Erwachsen über Nacht: Über 2.200 Kinder nutzen „Mini-Zwickau“
Die Spielstadt „Mini-Zwickau“ auf dem Gelände der Pestalozzischule hat ihre Tore geschlossen. Zwei Wochen lang konnten Kinder dort in den Alltag der Erwachsenen eintauchen und sich in den unterschiedlichsten Berufen ausprobieren. Ob als Handwerker, Banker, Restaurantchef oder auf dem Bürgermeisterposten - in „Mini-Zwickau“ konnten die 7- bis 14-Jährigen ihre Traumberufe ausüben und sogar Geld in Form der sogenannten „Zwicker“-Währung verdienen.
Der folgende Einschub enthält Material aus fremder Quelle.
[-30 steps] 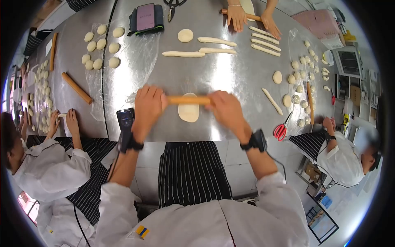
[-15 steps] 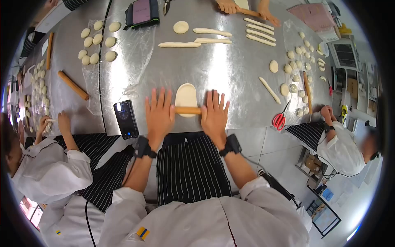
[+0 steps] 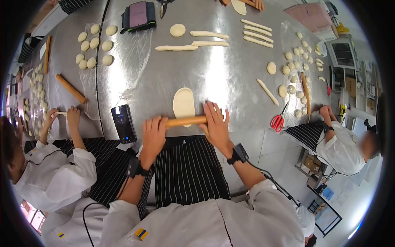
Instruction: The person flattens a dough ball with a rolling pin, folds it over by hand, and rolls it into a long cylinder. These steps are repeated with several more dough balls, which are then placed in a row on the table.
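A wooden rolling pin (image 3: 187,121) lies across the lower end of a flat oval piece of dough (image 3: 183,103) on the steel table. The fingers of my left hand (image 3: 154,132) are bent round the pin's left end. At its right end rests my right hand (image 3: 215,124), palm down over the wood, with its fingers stretched forward and the thumb lower down. Beyond the oval lie a round dough disc (image 3: 177,30) and several dough strips (image 3: 176,48).
A phone (image 3: 124,124) lies left of my hands, and red scissors (image 3: 277,122) lie to the right. Dough balls (image 3: 107,45) sit on plastic film at the left. Co-workers (image 3: 57,164) stand at both sides; another person's hands (image 3: 258,4) show across the table.
The rolling pin and both hands have come nearer to my body, to the oval's lower end. My left hand's fingers have curled round the pin. The far co-worker's hands have moved away.
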A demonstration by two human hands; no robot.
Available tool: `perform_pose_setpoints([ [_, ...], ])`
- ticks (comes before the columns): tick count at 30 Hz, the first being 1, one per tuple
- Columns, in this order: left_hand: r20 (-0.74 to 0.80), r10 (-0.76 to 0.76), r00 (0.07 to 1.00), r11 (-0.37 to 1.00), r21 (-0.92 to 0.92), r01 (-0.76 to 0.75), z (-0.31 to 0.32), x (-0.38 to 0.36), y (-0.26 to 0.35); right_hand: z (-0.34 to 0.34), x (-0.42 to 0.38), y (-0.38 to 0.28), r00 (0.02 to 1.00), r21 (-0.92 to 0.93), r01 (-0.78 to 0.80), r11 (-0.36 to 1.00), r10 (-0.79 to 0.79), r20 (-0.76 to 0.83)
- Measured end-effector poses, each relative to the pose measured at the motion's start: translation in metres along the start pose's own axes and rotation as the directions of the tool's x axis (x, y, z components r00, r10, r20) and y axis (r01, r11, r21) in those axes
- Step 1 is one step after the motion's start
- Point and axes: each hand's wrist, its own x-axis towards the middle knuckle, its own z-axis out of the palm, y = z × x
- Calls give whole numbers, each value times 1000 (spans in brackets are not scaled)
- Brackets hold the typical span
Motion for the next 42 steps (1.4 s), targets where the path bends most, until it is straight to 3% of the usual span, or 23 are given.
perform_pose_setpoints([
  [2,-57,-29,998,999,41,31,16,18,-6,8,26,10,1000,-24,9,1000,-9,-13],
  [5,-201,-100,974,981,146,131,19,76,-7,13,75,14,995,-303,-65,951,37,-96],
  [8,-291,-179,940,907,323,272,22,144,-15,-14,140,12,970,-281,-6,960,-63,-235],
  [11,-367,-251,896,892,272,362,10,219,-18,-29,203,42,925,-273,41,961,-140,-352],
  [12,-366,-252,896,891,273,362,3,224,-16,-37,204,45,926,-272,41,961,-139,-352],
  [14,-361,-347,866,906,108,408,-12,241,-13,-60,212,45,954,1,259,966,-255,-154],
  [15,-370,-269,889,935,120,333,-17,236,-8,-70,203,31,914,-100,349,932,-361,-185],
  [16,-363,-265,893,938,117,326,-15,229,-8,-64,202,34,918,-102,339,935,-353,-184],
  [18,-234,-68,970,971,208,118,-10,211,-19,-43,187,50,946,-156,298,942,-312,-82],
  [19,-242,-65,968,987,128,98,-9,206,-21,-37,189,63,950,-42,285,958,-288,-119],
  [22,-301,-119,946,990,35,136,2,175,-20,-57,177,76,983,-85,135,987,-145,-112],
  [25,-209,-230,951,973,-34,228,18,143,-6,-113,154,115,962,-237,117,964,-169,-213],
  [27,74,-227,971,970,100,220,30,131,14,-136,147,177,963,-317,114,942,-183,-197],
  [29,53,-231,972,966,136,222,38,128,16,-152,144,213,988,-290,37,956,-78,-133],
  [32,-39,-198,979,965,169,202,45,130,16,-160,148,218,996,-339,54,939,-73,-45],
  [33,-75,-180,981,979,86,187,44,132,16,-156,149,219,998,-351,52,935,-59,-11],
  [35,-220,-161,962,981,-145,131,46,140,18,-142,150,217,993,-373,-7,928,-38,-115],
  [36,-223,-163,961,981,-140,134,45,146,19,-137,151,211,978,-399,-66,914,-20,-208],
  [38,-219,-80,972,971,-237,26,40,152,18,-132,151,159,930,-321,-72,944,-53,-364],
  [39,-221,-83,972,973,-231,31,39,152,21,-116,144,130,962,-197,-28,980,-27,-271],
  [40,-135,-234,963,922,-347,175,39,148,26,-99,143,101,985,-66,2,998,-13,-171],
  [41,-27,-369,929,836,-445,319,37,140,31,-90,151,75,974,209,228,951,-224,-41],
  [42,-26,-373,928,836,-442,324,33,135,36,-70,156,47,948,224,317,921,-314,-51],
])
Täglich herrschte in der Spielstadt reges Treiben. „Vor allem jüngere Kinder haben das Angebot in diesem Jahr verstärkt genutzt“, sagte Jörg Banitz vom Org-Team unserem Sender. Insgesamt waren innerhalb der letzten 14 Tage mehr als 2.200 Kinder in der Spielstadt. Besonders gut bei ihnen angekommen sind u.a. Besuche der Feuerwehr oder auch die Vitamin- und Saft-Bar.
Zum Abschluss gab es am Freitag noch ein großes Fest und einen Jahrmarkt. Dazu konnten die „Mini-Zwickauer“ auch Geschwister, Eltern und Großeltern mitbringen.